People Who Start Companies Just To Make Money Don’t Succeed: Steve Jobs

Most businesses exist to earn revenues and profits, but it can take something else to help make them successful.

Former Apple CEO Steve Jobs used to believe that people who started companies just to make money didn’t usually succeed.  “Sometimes people come to me and say, I want to start a company. And I say, Why? They say, Oh, I want to make lots of money. I say, Forget it. That’s not a good enough reason,” he said.

“Most people that have started companies because they want to make lots of money, I haven’t seen very many of those succeed. The ones that succeed are people that come, sometimes they don’t even want to start a company, they just have an idea that they want to get out, expressed out into the world. And oftentimes they have to start a company because nobody else will listen to them,” he said.

Jobs seemed to be saying that it was better to aim to create a product or service that would make its mark in the world, and change people’s lives for the better. If the product or service managed to do that, the company would end up making money anyway — it would be a happy byproduct of adding value to the world.

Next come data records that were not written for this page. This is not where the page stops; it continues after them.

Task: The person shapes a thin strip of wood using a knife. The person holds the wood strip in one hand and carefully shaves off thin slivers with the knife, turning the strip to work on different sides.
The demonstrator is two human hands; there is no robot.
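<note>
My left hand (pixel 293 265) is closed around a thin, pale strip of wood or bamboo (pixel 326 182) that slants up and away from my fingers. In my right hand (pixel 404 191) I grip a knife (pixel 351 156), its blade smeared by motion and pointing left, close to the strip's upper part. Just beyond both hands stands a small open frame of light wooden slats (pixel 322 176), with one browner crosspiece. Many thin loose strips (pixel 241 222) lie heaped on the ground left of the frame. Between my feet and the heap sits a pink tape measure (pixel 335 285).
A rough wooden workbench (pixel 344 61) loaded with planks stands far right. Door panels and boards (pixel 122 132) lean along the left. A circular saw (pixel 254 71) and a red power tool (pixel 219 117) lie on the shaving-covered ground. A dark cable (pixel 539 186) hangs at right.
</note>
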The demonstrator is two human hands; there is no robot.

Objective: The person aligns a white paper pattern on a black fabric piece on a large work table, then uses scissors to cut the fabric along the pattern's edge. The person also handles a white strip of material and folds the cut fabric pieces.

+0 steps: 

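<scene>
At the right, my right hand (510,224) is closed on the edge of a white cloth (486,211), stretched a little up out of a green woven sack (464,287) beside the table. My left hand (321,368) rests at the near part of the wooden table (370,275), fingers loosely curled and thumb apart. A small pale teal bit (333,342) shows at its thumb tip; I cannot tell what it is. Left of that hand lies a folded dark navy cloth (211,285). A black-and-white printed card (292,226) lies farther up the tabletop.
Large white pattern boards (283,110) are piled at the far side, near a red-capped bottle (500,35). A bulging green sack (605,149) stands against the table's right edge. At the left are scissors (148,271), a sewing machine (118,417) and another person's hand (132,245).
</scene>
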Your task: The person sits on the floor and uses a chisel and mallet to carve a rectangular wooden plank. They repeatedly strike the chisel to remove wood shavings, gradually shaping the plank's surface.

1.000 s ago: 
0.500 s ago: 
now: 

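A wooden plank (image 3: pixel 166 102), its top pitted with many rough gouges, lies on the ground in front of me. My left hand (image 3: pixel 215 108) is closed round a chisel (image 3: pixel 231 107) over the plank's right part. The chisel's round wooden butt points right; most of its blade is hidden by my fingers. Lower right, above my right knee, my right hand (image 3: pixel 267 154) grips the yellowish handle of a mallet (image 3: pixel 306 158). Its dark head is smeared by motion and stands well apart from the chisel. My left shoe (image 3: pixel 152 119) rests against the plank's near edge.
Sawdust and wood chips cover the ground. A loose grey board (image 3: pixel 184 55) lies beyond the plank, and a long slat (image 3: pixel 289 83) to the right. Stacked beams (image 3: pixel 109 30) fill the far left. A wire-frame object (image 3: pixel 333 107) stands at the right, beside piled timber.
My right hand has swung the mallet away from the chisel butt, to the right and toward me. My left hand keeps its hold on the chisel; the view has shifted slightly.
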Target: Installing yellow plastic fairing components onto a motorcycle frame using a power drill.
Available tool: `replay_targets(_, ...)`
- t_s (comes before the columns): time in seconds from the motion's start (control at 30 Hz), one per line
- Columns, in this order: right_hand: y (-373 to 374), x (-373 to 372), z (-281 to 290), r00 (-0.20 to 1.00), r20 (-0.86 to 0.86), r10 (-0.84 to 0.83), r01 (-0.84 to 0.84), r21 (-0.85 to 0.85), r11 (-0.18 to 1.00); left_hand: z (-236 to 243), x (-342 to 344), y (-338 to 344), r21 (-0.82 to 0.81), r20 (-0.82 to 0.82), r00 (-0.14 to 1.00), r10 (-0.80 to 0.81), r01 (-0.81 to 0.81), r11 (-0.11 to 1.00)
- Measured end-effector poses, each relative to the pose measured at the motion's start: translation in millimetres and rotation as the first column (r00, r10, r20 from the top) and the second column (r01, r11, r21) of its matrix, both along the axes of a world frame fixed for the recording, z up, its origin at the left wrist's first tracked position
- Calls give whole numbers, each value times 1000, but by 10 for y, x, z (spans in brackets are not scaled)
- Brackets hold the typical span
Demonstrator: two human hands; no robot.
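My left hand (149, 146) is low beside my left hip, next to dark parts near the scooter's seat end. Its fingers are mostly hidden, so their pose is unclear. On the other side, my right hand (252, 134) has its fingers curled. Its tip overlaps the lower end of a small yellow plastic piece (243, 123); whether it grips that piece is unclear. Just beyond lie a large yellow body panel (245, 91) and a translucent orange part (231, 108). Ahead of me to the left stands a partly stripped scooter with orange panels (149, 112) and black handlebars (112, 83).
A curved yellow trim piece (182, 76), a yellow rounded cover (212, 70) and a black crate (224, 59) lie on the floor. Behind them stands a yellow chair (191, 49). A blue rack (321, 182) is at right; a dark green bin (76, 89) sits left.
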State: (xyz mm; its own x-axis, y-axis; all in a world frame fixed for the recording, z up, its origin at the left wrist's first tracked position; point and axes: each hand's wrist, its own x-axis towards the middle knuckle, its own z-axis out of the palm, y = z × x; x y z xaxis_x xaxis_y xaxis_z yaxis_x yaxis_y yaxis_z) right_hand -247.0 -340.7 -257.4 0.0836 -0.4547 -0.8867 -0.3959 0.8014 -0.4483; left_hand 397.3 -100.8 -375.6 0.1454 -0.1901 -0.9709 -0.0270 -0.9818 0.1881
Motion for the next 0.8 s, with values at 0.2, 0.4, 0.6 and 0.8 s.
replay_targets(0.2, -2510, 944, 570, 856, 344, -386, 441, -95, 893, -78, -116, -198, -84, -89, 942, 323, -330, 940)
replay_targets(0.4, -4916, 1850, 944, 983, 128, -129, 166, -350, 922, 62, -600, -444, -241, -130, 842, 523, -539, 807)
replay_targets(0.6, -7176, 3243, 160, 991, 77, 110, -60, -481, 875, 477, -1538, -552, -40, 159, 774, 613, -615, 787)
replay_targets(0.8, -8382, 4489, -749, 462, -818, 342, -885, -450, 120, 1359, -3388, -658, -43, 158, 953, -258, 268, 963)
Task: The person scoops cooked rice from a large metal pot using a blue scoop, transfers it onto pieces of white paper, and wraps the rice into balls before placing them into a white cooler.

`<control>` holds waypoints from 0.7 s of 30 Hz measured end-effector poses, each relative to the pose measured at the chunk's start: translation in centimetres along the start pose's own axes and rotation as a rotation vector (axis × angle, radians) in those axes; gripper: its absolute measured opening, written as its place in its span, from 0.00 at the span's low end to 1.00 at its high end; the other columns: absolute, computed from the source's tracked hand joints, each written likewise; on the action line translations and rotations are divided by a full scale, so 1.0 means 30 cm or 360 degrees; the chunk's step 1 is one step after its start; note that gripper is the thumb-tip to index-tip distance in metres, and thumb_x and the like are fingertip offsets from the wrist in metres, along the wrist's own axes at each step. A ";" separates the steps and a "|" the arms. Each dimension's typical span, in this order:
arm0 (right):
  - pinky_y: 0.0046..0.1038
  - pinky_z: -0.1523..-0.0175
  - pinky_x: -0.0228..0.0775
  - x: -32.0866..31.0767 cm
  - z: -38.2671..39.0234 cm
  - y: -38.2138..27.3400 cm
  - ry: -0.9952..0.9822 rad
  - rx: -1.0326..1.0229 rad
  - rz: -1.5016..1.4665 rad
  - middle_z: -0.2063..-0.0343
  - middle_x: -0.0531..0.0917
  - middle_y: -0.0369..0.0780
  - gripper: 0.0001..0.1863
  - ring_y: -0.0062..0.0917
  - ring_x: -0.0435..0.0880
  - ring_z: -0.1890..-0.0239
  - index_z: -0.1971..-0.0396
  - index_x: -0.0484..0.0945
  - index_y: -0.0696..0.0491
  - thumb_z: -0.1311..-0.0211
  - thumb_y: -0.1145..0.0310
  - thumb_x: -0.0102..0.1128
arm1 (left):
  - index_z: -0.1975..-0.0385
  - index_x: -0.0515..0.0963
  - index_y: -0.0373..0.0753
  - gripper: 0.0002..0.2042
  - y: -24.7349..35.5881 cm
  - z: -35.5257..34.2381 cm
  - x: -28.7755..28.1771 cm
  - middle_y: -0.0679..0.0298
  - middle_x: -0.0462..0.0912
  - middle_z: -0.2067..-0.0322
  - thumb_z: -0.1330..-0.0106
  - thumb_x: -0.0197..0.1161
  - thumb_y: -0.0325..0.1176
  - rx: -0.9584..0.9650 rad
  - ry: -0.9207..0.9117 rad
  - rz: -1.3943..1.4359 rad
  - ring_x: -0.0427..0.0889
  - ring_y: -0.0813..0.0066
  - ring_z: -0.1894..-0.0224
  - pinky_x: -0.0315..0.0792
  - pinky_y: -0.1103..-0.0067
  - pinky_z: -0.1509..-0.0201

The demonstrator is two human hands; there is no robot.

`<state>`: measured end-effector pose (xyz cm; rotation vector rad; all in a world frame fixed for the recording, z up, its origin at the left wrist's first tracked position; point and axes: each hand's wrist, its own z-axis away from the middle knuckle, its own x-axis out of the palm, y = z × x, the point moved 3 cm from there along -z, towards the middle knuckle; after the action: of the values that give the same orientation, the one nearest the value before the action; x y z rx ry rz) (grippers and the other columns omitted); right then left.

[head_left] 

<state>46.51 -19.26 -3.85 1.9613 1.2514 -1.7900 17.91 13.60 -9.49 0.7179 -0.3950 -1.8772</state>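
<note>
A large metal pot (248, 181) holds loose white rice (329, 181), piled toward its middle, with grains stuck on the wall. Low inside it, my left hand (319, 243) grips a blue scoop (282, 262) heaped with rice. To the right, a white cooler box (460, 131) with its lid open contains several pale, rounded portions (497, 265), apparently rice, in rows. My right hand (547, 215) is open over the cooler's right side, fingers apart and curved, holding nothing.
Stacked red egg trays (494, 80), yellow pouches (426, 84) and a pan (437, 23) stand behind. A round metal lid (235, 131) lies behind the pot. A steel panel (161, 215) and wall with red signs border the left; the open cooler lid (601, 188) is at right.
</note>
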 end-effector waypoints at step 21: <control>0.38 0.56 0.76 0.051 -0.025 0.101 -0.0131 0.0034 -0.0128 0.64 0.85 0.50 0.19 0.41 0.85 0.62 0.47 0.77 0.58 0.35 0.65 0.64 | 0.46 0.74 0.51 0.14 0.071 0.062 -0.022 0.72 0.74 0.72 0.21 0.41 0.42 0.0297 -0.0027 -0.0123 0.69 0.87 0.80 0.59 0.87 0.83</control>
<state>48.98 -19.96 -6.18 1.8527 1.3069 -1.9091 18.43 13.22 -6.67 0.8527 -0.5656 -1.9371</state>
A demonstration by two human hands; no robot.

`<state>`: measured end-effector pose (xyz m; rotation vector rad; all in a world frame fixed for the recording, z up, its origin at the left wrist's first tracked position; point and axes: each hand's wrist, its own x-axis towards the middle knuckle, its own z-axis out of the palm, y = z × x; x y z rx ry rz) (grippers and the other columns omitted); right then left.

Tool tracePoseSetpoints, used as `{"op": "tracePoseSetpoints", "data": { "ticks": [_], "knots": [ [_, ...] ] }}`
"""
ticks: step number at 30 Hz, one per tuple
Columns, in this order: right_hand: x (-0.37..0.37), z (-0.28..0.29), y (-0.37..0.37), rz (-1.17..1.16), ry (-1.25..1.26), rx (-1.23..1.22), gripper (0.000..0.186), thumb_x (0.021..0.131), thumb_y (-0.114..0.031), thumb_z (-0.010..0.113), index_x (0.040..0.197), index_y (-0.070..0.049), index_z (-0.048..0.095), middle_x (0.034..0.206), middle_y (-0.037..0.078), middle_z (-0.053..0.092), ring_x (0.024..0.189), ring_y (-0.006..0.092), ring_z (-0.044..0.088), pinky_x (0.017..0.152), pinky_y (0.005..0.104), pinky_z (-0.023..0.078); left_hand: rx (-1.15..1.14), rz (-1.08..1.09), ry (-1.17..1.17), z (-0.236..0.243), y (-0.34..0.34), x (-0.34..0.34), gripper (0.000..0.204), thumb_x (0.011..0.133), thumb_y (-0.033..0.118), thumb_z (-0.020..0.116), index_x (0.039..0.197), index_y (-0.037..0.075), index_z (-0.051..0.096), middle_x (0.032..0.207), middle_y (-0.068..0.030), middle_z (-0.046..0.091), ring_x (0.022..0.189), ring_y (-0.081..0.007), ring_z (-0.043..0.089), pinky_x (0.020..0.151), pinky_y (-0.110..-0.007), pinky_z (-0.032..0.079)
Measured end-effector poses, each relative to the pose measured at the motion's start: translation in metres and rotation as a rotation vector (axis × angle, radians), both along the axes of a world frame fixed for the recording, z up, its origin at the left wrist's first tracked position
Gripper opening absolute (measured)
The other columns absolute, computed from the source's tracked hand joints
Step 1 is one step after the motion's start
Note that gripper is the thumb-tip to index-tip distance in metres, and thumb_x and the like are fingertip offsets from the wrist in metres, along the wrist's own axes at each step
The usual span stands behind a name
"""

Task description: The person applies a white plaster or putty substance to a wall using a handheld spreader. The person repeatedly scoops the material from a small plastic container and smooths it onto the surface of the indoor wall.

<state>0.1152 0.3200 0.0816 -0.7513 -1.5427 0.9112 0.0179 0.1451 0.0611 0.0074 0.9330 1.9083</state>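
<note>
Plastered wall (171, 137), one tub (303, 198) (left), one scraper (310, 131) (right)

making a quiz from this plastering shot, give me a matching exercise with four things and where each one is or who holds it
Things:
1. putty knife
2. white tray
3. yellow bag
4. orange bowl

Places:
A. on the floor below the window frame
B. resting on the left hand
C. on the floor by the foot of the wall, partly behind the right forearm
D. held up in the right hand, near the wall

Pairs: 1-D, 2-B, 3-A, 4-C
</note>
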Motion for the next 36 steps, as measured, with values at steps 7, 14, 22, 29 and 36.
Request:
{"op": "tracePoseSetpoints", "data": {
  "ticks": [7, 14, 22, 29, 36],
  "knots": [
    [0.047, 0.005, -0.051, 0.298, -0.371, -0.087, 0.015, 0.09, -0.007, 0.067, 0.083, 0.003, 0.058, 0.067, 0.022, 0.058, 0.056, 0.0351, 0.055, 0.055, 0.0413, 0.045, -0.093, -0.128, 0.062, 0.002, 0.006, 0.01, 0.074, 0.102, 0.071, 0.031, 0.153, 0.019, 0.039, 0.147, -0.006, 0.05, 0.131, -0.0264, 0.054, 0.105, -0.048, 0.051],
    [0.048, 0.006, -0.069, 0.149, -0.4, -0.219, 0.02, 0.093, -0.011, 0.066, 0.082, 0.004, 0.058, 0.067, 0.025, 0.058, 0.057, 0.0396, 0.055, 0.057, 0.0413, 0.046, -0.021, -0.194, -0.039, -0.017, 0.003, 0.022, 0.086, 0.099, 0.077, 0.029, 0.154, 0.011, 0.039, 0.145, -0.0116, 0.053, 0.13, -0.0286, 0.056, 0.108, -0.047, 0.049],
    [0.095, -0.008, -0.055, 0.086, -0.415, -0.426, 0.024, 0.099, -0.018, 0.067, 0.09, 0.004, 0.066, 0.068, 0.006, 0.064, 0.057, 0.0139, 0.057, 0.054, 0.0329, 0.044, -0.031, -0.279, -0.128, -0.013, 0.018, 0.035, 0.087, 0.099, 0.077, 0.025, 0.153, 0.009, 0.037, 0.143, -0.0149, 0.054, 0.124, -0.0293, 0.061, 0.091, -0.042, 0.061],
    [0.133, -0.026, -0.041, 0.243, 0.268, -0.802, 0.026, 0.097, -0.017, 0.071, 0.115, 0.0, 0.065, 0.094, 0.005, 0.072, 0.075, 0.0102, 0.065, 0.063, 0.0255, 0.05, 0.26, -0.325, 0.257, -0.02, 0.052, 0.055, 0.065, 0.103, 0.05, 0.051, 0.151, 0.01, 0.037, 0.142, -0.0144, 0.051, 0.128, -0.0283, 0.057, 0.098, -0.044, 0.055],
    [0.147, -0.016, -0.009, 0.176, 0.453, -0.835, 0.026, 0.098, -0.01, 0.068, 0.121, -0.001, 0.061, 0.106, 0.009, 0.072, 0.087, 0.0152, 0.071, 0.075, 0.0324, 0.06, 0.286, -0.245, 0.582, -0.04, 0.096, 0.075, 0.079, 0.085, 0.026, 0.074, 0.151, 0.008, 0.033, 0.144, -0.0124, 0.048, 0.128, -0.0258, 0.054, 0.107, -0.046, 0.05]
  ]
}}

On the other hand, if someone started off a company with just an aim to make money, it was — counterintuitively — harder to make it. It’s possible that founders who’s motivated only by money are less resilient than founders who care about a mission, and can give up in times of adversity. It’s also possible that companies that are mission-driven make better products than those are are more focused on the money, and end up making more money. Steve Jobs, for his part, cared quite a bit of Apple’s mission of creating the best consumer products in the world — he even had his team sign the early Macintosh computers, much like artists sign their work. And with Apple now being the most valuable company in the world, his obsession with his mission did end up making him and his company plenty of money as well.